Closed SnShine closed 5 years ago

SnShine commented 5 years ago

There's wiki entry for tuning but that page is empty. Can you link any external resources to tune or update the wiki with model gen & tuning procedure?

foehnx commented 5 years ago

Hi @SnShine I've updated the tuning/adaption page with some instructions and explanations. I hope this helps. Thank you for pointing out this missing page.

If you have further questions, feel free to ask in this thread. If this resolves your question, please close the thread.

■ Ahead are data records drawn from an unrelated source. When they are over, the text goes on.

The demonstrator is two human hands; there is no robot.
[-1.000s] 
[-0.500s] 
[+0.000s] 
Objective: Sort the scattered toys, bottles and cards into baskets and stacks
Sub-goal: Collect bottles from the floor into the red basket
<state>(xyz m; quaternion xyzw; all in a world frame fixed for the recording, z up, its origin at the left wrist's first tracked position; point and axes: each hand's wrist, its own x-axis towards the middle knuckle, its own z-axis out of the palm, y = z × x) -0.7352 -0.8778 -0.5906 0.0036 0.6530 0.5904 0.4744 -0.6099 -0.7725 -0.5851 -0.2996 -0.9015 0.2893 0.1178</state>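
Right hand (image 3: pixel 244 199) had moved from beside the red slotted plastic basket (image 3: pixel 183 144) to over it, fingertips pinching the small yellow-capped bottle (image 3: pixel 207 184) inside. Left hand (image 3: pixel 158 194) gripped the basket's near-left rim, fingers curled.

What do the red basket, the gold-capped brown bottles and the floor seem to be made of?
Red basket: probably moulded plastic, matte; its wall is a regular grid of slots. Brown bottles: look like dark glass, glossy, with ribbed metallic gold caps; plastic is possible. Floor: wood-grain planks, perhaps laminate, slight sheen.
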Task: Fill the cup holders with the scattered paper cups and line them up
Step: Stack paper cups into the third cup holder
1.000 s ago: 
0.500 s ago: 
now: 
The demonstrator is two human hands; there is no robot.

SnShine commented 5 years ago

Thanks for updating, and really intuitive explanation for tuning MPC. 😁

Not related to this issue, but I'm trying to replicate the trajectories shown in this video: https://www.youtube.com/watch?v=VIQILwcM5PA.

How should I go about that? Currently, I'm giving go to pose commands and can replicate square movement or polygon movement. And I've noticed there's circular trajectory helper in the rpg_quadrotor_control repo. Do I have to give trajectories to replicate those demo videos or velocity commands?

As I notice, the starting point of all trajectory generation methods have velocities of [0,0,0]. Is there any way to generate trajectory on the fly and follow it without stopping? Say, the drone is circling as shown in the demo and then just go tangentially without stopping? (if we give new trajectory, it has starting point velocities as 0, so it stops and then accelerates.)

foehnx commented 5 years ago

Hi @SnShine

If you run the MPC within our rpg_quadrotor_control framework, you can send it whole trajectories and it will sample and follow it accordingly. You can send multiple trajectories and they will be stored in a queue and executed sequentially.

To generate trajectories which do not start or stop in hover, look for example at: trajectory_generation_helper::polynomials::computeTimeOptimalTrajectory You can set start and end state and if you set them with non-zero velocity/rates, you will get trajectories with the respective properties.

SnShine commented 5 years ago

Thanks a lot. This clears up a lot of confusion if I should go with velocity inputs or trajectory inputs.